ISACA Journal
Volume 2, 2,014 

Columns 

Information Ethics: The Piracy of Privacy 

Vasant Raval, DBA, CISA, ACMA 

Following US Federal Judge Richard Leon’s ruling that the US National Security Agency (NSA)’s bulk collection of telephone metadata is likely unconstitutional, the Wall Street Journal ran an opinion piece, that read in part:

[T]he reality of the information age is that we all have less expectation of privacy.1 No one who makes calls and emails on a smartphone, visits an e-commerce web site, uses a credit card, drives with an Easy Pass or otherwise benefits from modern technology can truly believe that he is not entrusting data to third parties about personal behavior.2

2013 was especially dotted by significant shake-ups in the field of information privacy, beginning with Edward Snowden’s disclosure of vast numbers of NSA documents. “When one considers the global uptake of information trade, it is not unreasonable to expect that informational privacy will be to this century what liberty was in the time of John Stuart Mill.”3 More recent happenings include German Chancellor Angela Merkel’s complaint that the US government tapped her cell phone, an open letter from certain tech companies to US President Barack Obama suggesting a review of NSA’s data surveillance programs,4 the appearance of the NSA director before a congressional committee, CBS News’ 60 Minutes coverage of the NSA story,5 and previously mentioned Judge Leon’s ruling that the NSA practices regarding telephony metadata are likely unconstitutional.6, 7

Nature of Data—A Privacy Perspective

Intent in furnishing data is central to the issue of privacy. The question is: What purpose on hand drives the need to share data? Our consent, or agreeing to provide data, is the first layer of protection of privacy. Accordingly, data can be classified as transactional (driven by contract) or voluntary (driven by consent of the provider). Contractual sharing of data is now well established and expectations of privacy surrounding such data have matured over time. What is causing uninformed debate about privacy is the nature and context of voluntarily supplied personal information.

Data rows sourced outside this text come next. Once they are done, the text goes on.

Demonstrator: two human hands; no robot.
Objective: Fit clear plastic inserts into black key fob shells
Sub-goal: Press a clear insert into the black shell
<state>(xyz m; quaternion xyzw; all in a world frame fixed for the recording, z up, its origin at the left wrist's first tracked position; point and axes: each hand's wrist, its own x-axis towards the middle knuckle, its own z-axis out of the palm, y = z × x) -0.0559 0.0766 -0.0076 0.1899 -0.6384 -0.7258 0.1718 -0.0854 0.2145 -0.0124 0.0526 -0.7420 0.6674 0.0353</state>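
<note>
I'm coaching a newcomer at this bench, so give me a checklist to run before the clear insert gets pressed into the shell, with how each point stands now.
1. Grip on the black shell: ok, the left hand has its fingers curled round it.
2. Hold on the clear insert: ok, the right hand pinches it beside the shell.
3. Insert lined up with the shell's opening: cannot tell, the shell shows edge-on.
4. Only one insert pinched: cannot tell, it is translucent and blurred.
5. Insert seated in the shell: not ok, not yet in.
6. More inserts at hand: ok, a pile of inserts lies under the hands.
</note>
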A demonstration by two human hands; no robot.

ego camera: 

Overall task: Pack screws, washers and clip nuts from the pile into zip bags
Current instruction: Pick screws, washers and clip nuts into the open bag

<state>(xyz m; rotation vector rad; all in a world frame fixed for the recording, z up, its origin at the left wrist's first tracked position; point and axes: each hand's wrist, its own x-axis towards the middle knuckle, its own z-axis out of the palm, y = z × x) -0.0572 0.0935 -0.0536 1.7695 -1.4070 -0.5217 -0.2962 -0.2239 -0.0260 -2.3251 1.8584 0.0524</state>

The growth in voluntarily supplied information has been, and will continue to be, exponential. Information infrastructures (e.g., Google, Facebook, Twitter, LinkedIn) are emerging daily and becoming popular in a short period of time. In our desire to seek services of various kinds—for efficiency, productivity, profit or just fun—we sort of agree to terms and conditions that we may not have even read or, if read, not comprehended fully. One might say that this, too, is contractual sharing of data. Yes, while that is true, the contract refers to no direct exchange for consideration between the company and the patron, but rather for the use of the infrastructure, which results in trillions of data—data that the owner of the infrastructure controls, aggregates and uses for its own economic gain.

Transactional data have a definite cycle; voluntary data seem to fade into perpetuity. The intentions behind the former are usually tacitly articulated and apply within the realm of the agreeing parties. In contrast, voluntary data are generally timeless, could be “sliced and diced” using data mining, and can be further masked and shared for economic gain of the infrastructure owner and its customers.

Soft Volunteerism

Soft volunteerism refers to the act of volunteering information on the part of a user when, in fact, one does not necessarily want or mean to do so. It is not so much consent to share data, but rather lack of dissent in sharing data. Passivity or inertia on the part of the provider plays an important role in one’s attraction to soft volunteerism. Immediate perceived benefits of seeking the services and, thus, benefiting from them outweigh anything that the user vaguely understands as the costs of doing so under the terms and conditions signed by the user.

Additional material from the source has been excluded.